Thankfully I found a free downloadable tool for Windows called PDFSam Basic. This allowed me to split off the first few pages, and then I could work with them in Adobe Acrobat 9 as usual. I extracted the first page to png format, and found that that one page alone was more than 3 megabytes in size. That’s the same size as a full-colour photograph on my digital camera. Whoever had made the scans had done so at maximum resolution, in full colour. For black-and-white text pages. [Update: do NOT use PDFSam! It also silently installed it’s paid for model, and the uninstall did not work.]

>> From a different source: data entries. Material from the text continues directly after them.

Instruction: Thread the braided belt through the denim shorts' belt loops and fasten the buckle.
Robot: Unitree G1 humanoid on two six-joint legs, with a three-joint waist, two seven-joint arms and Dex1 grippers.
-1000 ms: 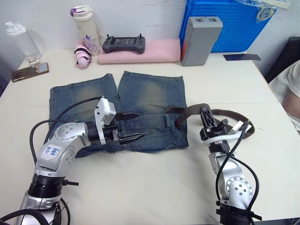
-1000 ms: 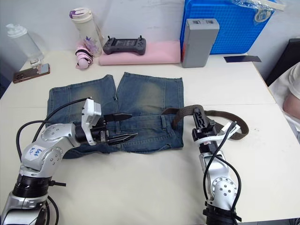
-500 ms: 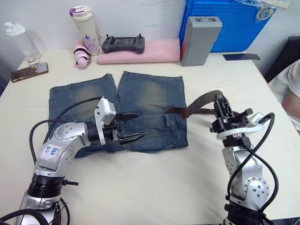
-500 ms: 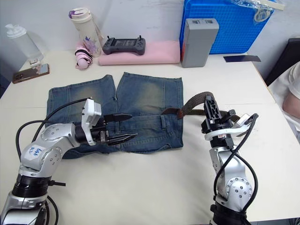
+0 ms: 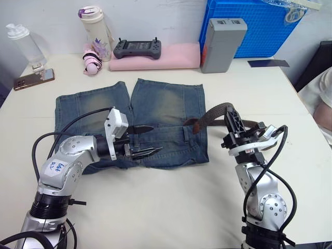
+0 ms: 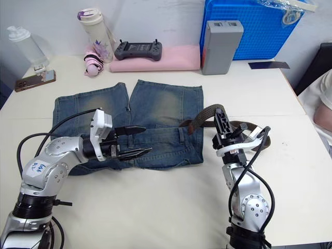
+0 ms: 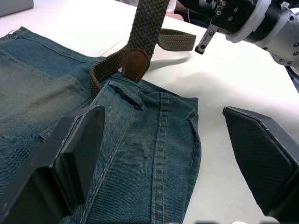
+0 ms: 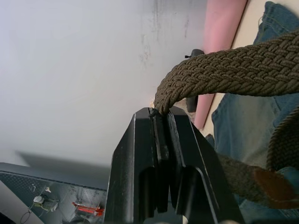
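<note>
At the waistband, our right gripper [image 6: 220,118] pinches the braided belt [image 6: 204,115]; left gripper [image 5: 142,140] gapes wide; tugging risks unthreading

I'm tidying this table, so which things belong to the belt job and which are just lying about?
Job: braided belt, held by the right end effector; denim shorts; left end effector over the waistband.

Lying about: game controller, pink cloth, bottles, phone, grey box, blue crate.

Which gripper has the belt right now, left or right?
The right gripper: its jaws are shut on the braided belt, lifting it off the table. The left gripper hovers open over the denim shorts.
</note>
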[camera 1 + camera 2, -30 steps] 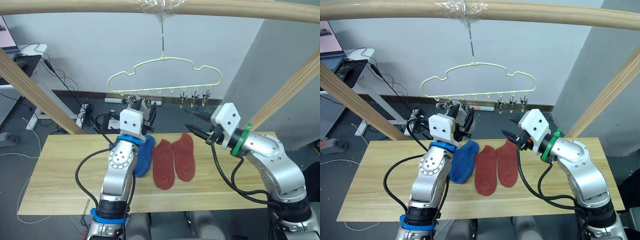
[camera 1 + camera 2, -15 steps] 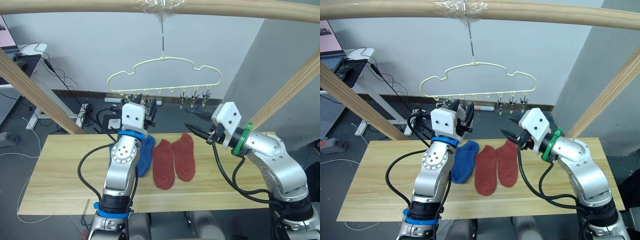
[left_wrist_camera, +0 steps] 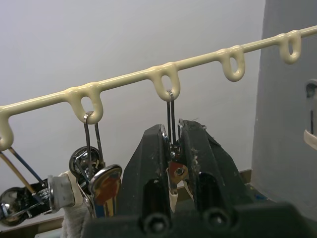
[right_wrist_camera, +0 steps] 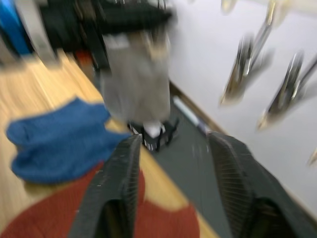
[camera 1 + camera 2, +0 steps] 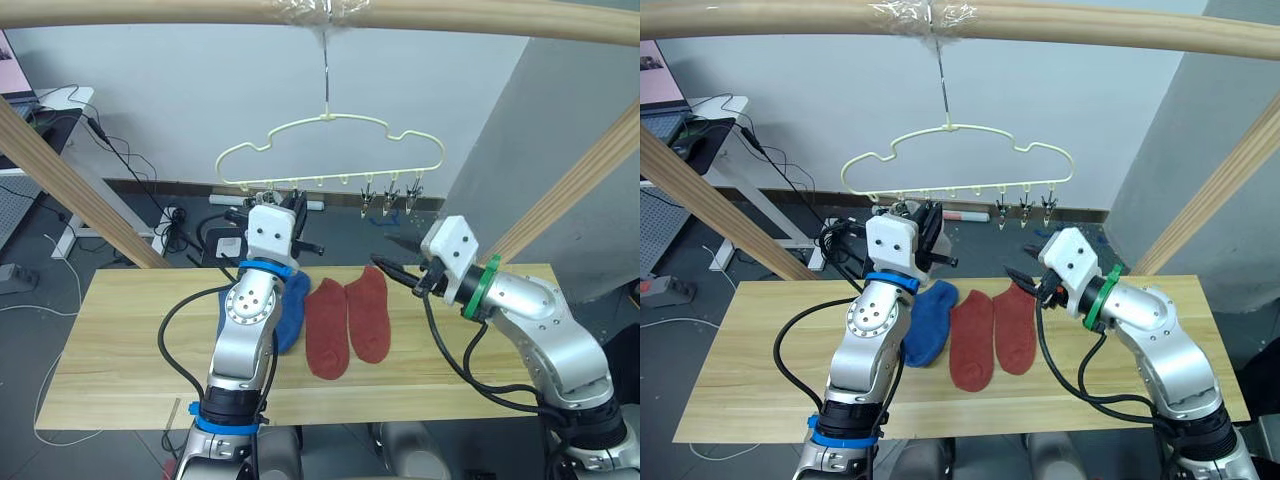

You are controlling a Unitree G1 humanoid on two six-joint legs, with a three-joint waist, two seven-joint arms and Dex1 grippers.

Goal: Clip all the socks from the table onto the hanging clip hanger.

Well, I used PDFSam to chop the 3Gb monster up into three files, and then I used Adobe Acrobat to “save as” these out to PNG, with settings RGB=off, colourspace=Monochrome. This produced a directory full of .png files, one for each page, none larger than 150kb, and often much less. The first page was no longer 3mb but 36kb. Then I gathered these up into a PDF using Adobe Acrobat and… the PDF file for all the pages was now a mere 109mb. Much more sensible.
Only afterwards did it occur to me that this sort of task is what ImageMagick is for. It’s a very powerful command line tool. But I don’t currently have that installed because it has so many switches and options that I use it rarely. And working out what option to use takes a while.
Inspecting the new PDF, I saw that the scanning had been done extremely carelessly. The opening pages had a large stain across them:
Anybody who has used a photocopier knows that this happens when you haven’t got the page flat on the copier. Sheer carelessness.
And that’s actually the cause of the huge page sizes too. Whoever did the scan didn’t bother to set the copier up correctly. They just scanned at max resolution, full colour, and let the output be whatever size it might be. Whoever did it was NOT the person who was going to need to use the file.
I think we can all guess how this might happen. What sort of person has young people at their disposal to do chores like this?
So… my friends, whenever you get a student to scan a book for you, do please remember that they don’t want to do it, and CHECK the results? Thank you.
Update: Further experiments show that I don’t need to use PDFSam – Acrobat will save as the whole file to .png, even if it won’t do much else.

The disconnect between scanner operator and reader is the curse of the age.
(The trouble with getting a student to do it, on the other hand, is at least as old as Hippocrates.)
My own go-to tool for dealing with unwieldy PDFs is tools.pdf24.org: free, online or desktop, and has never failed me so far.
But with IA files you may be better off dowloading one of the “SINGLE PAGE JP2” zip or tar files. These usually contain the source images (“ORIGINAL” file) from which the PDF is made; then you can post-process it to your liking. If the encyclopedia you are using is the one I’m thinking of, there is no “ORIGINAL” file because this was uploaded by a user directly as PDF, but the “PROCESSED” file (images extracted from the uploaded PDF, for display on the IA viewer) is still better, and only 1.9 GB. With books scanned by the IA (“ORIGINAL”) this is really the only option, because the PDF format they use is frankly hideous.
You need to be able to convert jp2 files, which is not that common. I use ImageConverterPlus for that.
That’s a very good thought about the zip files! Correct. I had not thought of that! There is in fact an option for the zip.